Yeah, OK perhaps he was a bit of a barsteward too.


----------



## Varley (Oct 1, 2006)

Well I cannot claim to trump that but my nephew should have received a festive greeting by email from Oxfam. The enclosed message explaining that, as he tapped his uncle for 200 quid earlier in the year to visit him and didn't (without a word to him since), his Christmas bung has rectified a shortage for a Malawian family from which his own does not suffer. Namely providing them with an Ass.


----------



## trotterdotpom (Apr 29, 2005)

expats said:


> At Christmas my thoughts sometimes go back to a telegram I received from GKA before our arrival in the UK in the 1960s...
> It was for the C/O from his wife...It said, "I don't know where you're thinking of spending Christmas. Just make sure it's not with us"...
> 
> Not much Christmas spirit there...


I served divorce papers on a soldier in the local army base. I met him outside a club where he was drinking. When he realised what the papers were he jumped for joy. Said he'd been waiting for it for three years. I thought he was going to invite me in for a drink but he didn't. Tight git.

John T


----------



## trotterdotpom (Apr 29, 2005)

#32 . Acts 20:35. He'll thank you one day, David. Haw haw.

John T


----------



## Basil (Feb 4, 2006)

trotterdotpom said:


> #32 . Acts 20:35. He'll thank you one day, David.
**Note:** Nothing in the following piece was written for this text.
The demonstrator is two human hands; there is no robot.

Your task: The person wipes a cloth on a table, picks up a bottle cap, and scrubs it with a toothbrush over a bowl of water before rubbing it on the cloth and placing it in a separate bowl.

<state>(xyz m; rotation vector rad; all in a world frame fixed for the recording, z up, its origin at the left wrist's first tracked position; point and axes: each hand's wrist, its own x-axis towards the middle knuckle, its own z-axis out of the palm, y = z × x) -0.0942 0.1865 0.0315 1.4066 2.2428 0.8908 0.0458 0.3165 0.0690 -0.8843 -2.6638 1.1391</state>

Haw haw.
> 
> John T


News appearing that the blessed George Michael actually complied with that (K)


----------



## Tony Selman (Mar 8, 2006)

Bit late coming to this. Christmas and New Year greetings to all former R/O's, and everyone else for that matter.


----------



## Varley (Oct 1, 2006)

trotterdotpom said:


> #32 . Acts 20:35. He'll thank you one day, David. Haw haw.
> 
> John T


Yes, but a beatitude he prefers anointed on others.


----------